Current Date: Mon, 10 Mar 2014 16:21:54 -0400
This time last season, the North Carolina football team was still getting comfortable with coach Larry Fedora’s new playbook, adjusting to an uptempo, no-huddle offense — its season opener still two days away.
A year later, the circumstances surrounding UNC’s season opener are completely different.
Tonight, the Tar Heels will take on No. 6 South Carolina at Williams-Brice Stadium in a night game broadcast on ESPN, a far cry from a 12:30 p.m. kickoff against FCS opponent Elon on the ACC Network in 2012.
And the team knows it.
“It’s an exciting time for college football,” quarterback Bryn Renner said. “No offense to Elon, but I’m really happy we’re playing South Carolina.
“It’s exciting to be a college football player. Growing up, that’s all I wanted to do. You can’t ask for a better atmosphere.”

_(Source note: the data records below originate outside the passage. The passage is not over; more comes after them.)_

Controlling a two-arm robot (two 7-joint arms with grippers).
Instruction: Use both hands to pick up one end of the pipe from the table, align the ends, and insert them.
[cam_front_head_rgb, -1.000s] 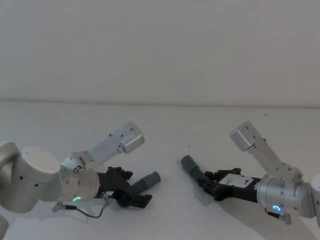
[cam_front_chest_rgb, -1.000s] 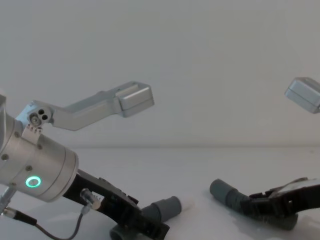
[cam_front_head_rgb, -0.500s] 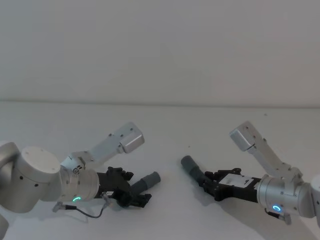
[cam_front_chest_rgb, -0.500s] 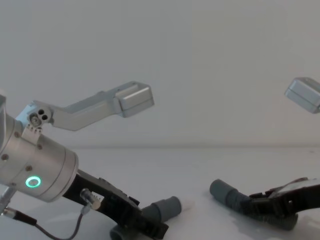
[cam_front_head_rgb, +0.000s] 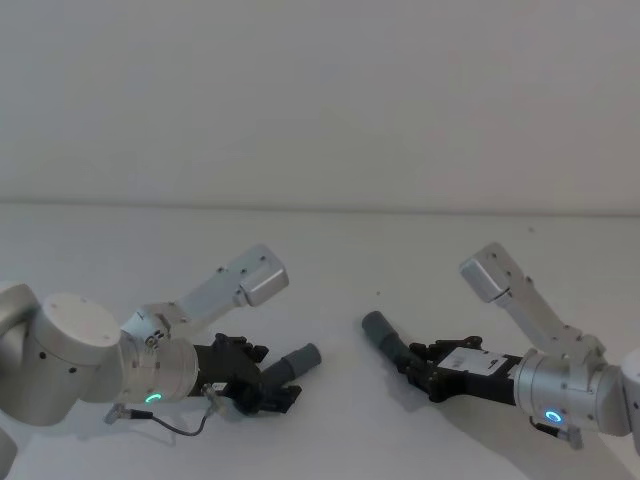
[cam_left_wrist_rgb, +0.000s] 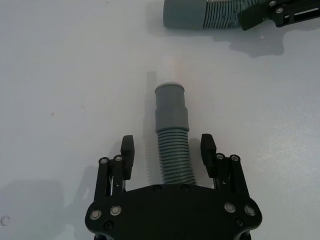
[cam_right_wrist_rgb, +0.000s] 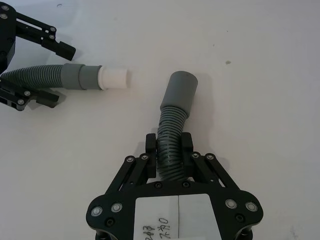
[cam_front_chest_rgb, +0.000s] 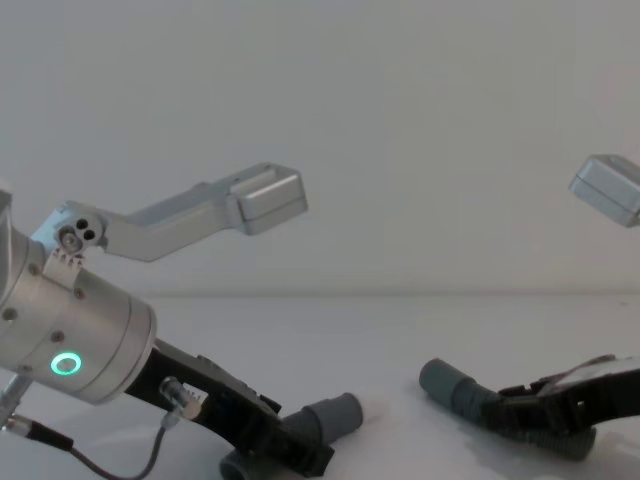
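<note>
In the head view, the right gripper (cam_front_head_rgb: 412, 362) is pinching the right hose (cam_front_head_rgb: 395, 345) just behind the right cuff (cam_front_head_rgb: 376, 325), low by the table (cam_front_head_rgb: 330, 260). The left hose (cam_front_head_rgb: 290, 364) is lying left of that cuff, clearly apart from it, with the left gripper (cam_front_head_rgb: 272, 374) sitting around it. In the left wrist view, the left fingers (cam_left_wrist_rgb: 128, 150) are standing spread on either side of the ribbed body without touching it, and the left cuff (cam_left_wrist_rgb: 170, 107) is pointing towards the right cuff across bare table. In the right wrist view, the right fingers (cam_right_wrist_rgb: 151, 148) are pressing the ribs from both sides, and a white tip (cam_right_wrist_rgb: 113, 78) on the left hose's end is facing the right cuff but off its line. In the chest view, both hoses are sitting low, and whether the right cuff is touching the table I cannot tell. By my judgement the right grasp is looking done, while the left grasp, lifting, aligning and inserting are remaining.
</note>
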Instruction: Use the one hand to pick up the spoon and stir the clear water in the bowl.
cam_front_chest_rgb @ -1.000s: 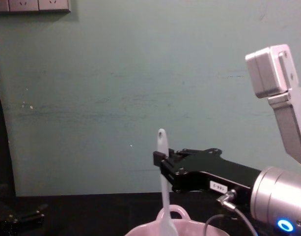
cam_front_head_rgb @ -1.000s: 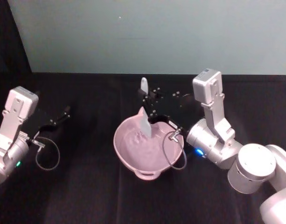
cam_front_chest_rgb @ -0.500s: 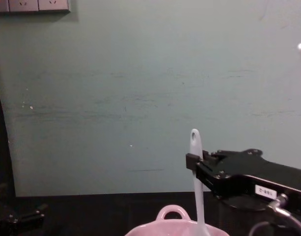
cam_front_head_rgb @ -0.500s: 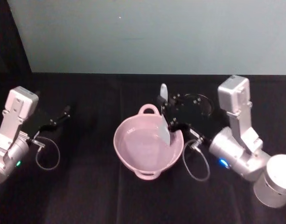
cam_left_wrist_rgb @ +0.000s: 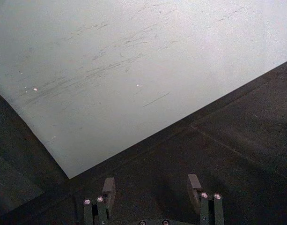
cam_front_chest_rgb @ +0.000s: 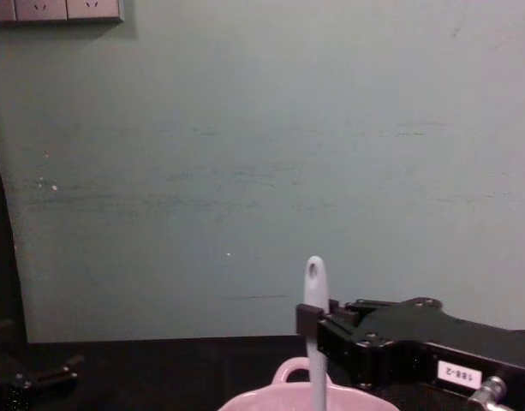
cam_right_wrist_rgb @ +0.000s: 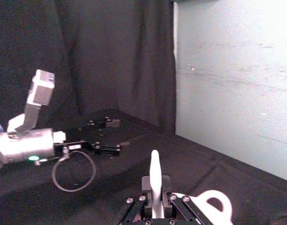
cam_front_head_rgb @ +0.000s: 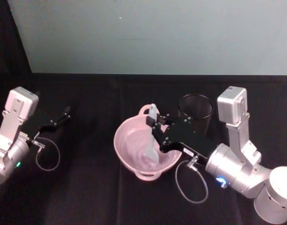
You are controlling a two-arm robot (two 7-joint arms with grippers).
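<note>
Right black boxy hand [cam_front_head_rgb: 155, 125] clamps the long slim white plastic spoon [cam_front_head_rgb: 150, 149] just below its handle tip (judged light, stiff, slick when wet), head inside the pale pink glossy bowl [cam_front_head_rgb: 121, 133]; left hand [cam_front_head_rgb: 63, 115] parked, jaws apart.

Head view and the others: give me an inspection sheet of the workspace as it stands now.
Surface: black cloth tabletop.
Job's things: spoon roughly upright, head down inside the pink bowl.
Clutter: black mesh cup behind the bowl, to its right.
End effectors: right end effector shut on the spoon handle above the bowl; left end effector open, parked over the table's left.
Cables: left cable loop and right cable loop, one by each wrist.
Surroundings: pale green wall, wall sockets, dark curtain.
</note>
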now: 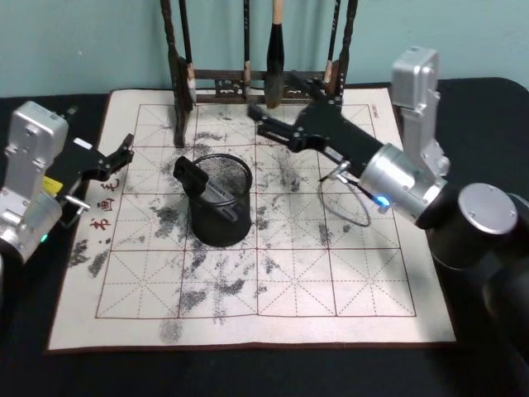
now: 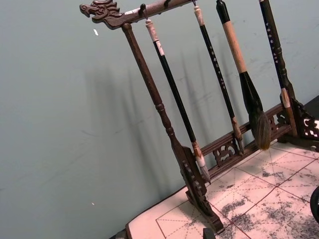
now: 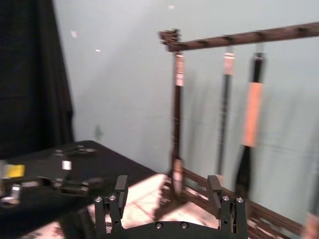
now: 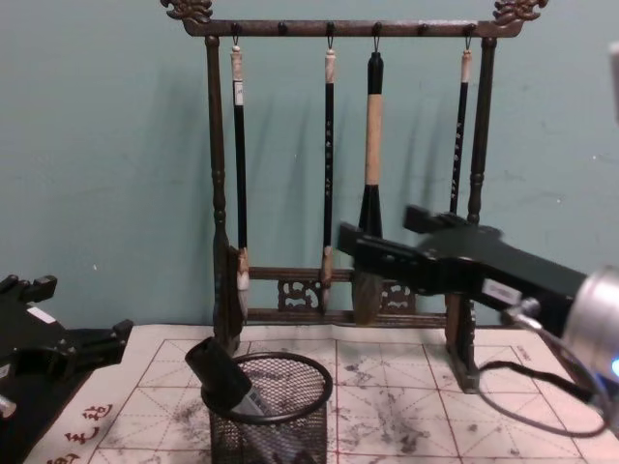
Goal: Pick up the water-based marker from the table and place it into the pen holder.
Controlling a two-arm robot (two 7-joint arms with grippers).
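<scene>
The water-based marker leans inside the pen holder, its black cap sticking out over the rim on the left. The black mesh holder stands on the white mat of the dark table. My right gripper hovers above and behind the holder, near the brush rack, open with nothing between its fingers. Off the mat's left edge my left gripper rests open and empty.
A tall dark wooden brush rack with several hanging brushes stands at the mat's back edge against the teal wall. The right arm's cable loops over the mat right of the holder. The mat's front half is bare.
</scene>
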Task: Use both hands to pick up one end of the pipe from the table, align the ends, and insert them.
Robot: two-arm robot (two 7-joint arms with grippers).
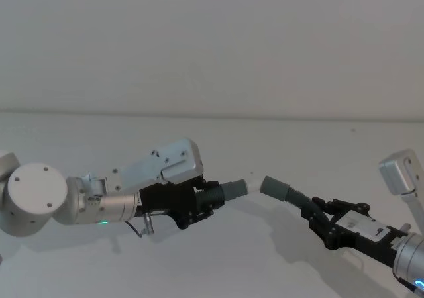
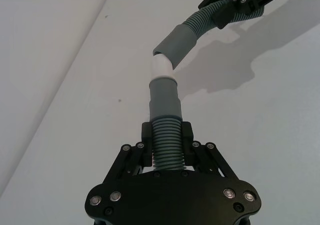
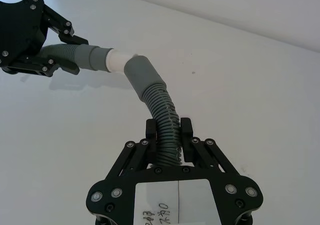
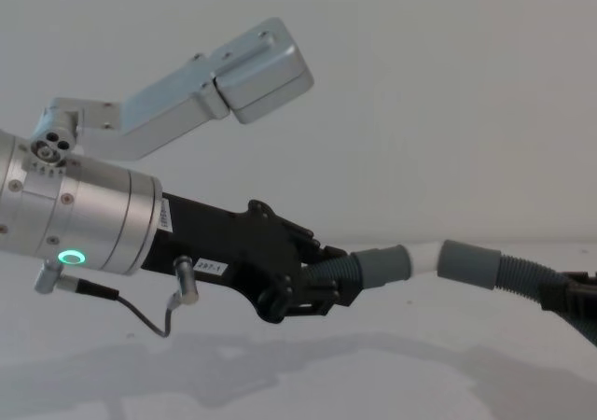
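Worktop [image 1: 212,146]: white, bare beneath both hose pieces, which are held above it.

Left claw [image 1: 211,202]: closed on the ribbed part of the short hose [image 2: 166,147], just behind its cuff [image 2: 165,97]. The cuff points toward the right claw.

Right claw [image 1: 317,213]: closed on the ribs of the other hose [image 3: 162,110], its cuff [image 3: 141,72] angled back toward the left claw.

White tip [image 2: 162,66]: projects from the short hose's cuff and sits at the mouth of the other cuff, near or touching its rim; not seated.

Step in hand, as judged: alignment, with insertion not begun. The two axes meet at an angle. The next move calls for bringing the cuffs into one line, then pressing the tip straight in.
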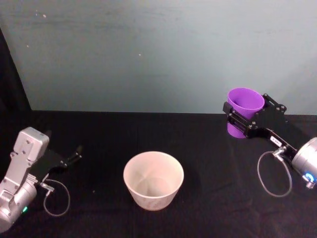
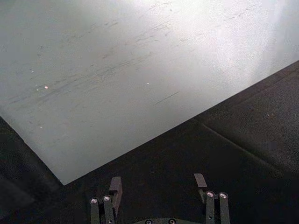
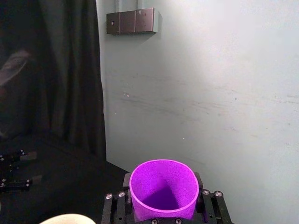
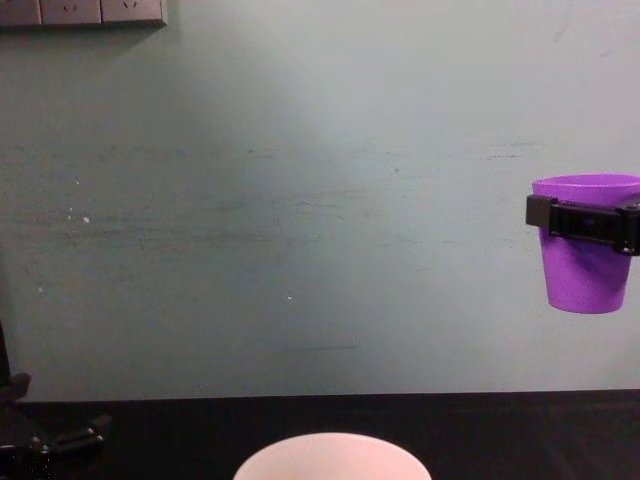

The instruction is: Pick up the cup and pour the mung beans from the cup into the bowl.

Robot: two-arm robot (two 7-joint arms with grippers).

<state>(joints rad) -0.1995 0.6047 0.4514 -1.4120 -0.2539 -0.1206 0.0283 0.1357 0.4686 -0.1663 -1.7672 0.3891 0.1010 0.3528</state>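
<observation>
The purple cup [image 1: 243, 110] hangs upright in the air to the right of the table's middle, with my right gripper [image 1: 246, 120] shut around its upper wall. From the chest view the cup [image 4: 582, 262] is well above the table, the black fingers [image 4: 580, 220] banding it near the rim. The right wrist view looks into the cup [image 3: 163, 189]; its inside is dark and I cannot make out mung beans. The pale bowl [image 1: 153, 179] stands on the black cloth at the centre front, left of and below the cup. My left gripper [image 1: 75, 154] rests open at the left.
A black cloth [image 1: 208, 148] covers the table up to a pale green wall [image 1: 148, 49]. A dark curtain [image 3: 51, 79] hangs at the far left. A wall socket strip [image 4: 80, 11] sits high on the wall.
</observation>
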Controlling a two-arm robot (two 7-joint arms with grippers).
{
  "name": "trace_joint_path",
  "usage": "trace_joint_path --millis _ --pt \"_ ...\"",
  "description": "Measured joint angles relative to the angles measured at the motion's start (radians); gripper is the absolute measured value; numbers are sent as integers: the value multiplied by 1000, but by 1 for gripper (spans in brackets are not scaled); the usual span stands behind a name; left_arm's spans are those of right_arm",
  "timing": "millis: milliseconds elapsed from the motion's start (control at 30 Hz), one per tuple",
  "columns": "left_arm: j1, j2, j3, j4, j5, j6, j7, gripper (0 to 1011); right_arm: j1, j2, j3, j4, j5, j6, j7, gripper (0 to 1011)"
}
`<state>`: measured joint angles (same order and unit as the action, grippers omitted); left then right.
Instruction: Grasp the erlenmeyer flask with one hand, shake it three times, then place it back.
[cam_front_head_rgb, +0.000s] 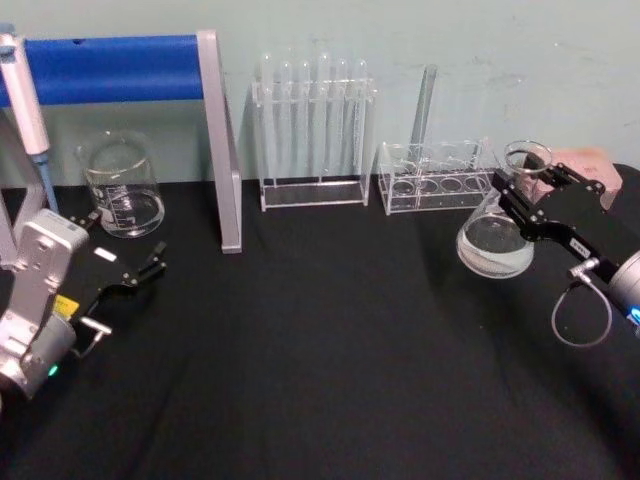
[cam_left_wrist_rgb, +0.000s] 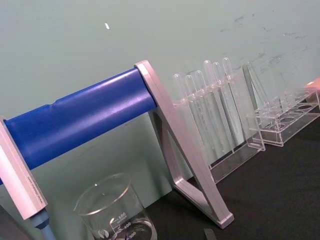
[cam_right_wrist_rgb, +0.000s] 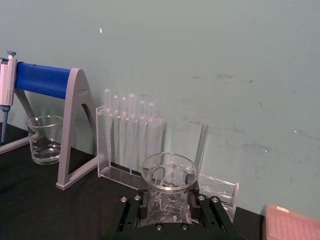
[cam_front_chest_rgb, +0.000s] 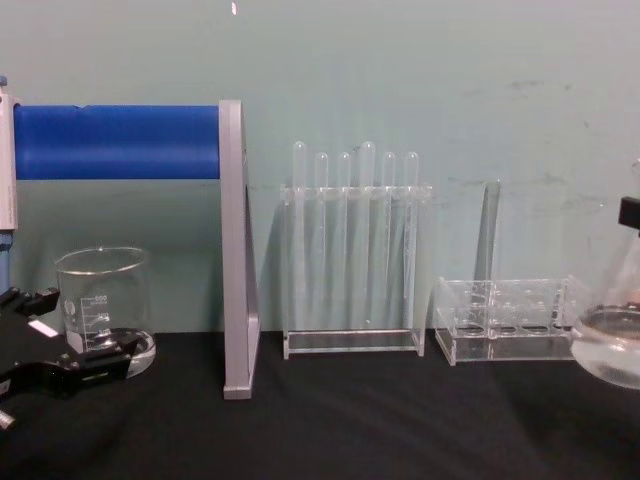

Opening against South Carolina resurrects a Carolina rivalry that has lain dormant since 2007.
But the animosity between the two teams and their fan bases never completely died down — instead, it simmered until boiling over for the 2013 season opener.
Both teams claim to be ‘the real Carolina,’ a source of great contention for both teams.
“It’s a natural thing,” Fedora said of the rivalry. “It could eventually become a regional type of rivalry, a border war.”
The Tar Heels last met the Gamecocks on opening day in 1988 under the helm of another upstart coach, Mack Brown. The game was Brown’s first as UNC’s head coach, and the Tar Heels lost 31-10 in Columbia, S.C.
Brown finished that season 1-10 but is credited with revitalizing UNC’s football program during his 10-season tenure.
Now 15 years later, Fedora is in a similar situation in his second year at UNC, looking to turn around a mediocre program mired in scandal.
Fedora found success with the Tar Heels’ last season, clinching the Coastal Division. But a bowl-ban prevented UNC from playing for the ACC title.
The trip to Columbia will be the first test for Fedora’s 2013 Tar Heels.
“What an opportunity to showcase who we really are,” Fedora said. “For me, it’s kind of a measuring stick of where we are in year two of the program.”
They’ll be up against a fierce defensive line that, of course, features defensive end Jadeveon Clowney. But there’s also South Carolina offense that flies under the radar. Senior Connor Shaw and redshirt junior Dylan Thompson will split time in coach Steve Spurrier’s two-quarterback system.
The Gamecocks lost running back Marcus Lattimore to injury and then the NFL draft.
A workhorse, who was South Carolina’s leading rusher last season, Lattimore racked up 662 yards and 11 touchdowns in the nine games he played before going down with a severe knee injury.
South Carolina will also be without wide receiver and punt returner Ace Sanders, who amassed a team-high nine touchdown receptions on 45 catches for 531 yards.
But the Gamecocks return their top receiver, Bruce Ellington, who leads the team with 600 receiving yards on 40 catches, good for seven touchdowns.
The matchup against the Gamecocks is a giant departure from the one a year ago against the Phoenix, but at the end of the day, the Tar Heels are preparing for their top-10 opponent the way they’d prepare for any game.
“I’ll be honest, we’ve prepared the same way,” Fedora said. “Obviously there’s two very different opponents. One’s in the top six in the country and one wasn’t. One was a warm-up game for us really.”
Fedora and his team might have had a warm-up game to ease into the college football season last year, but at 6 p.m. Thursday, they’ll be thrust to center stage, launching Fedora’s second campaign.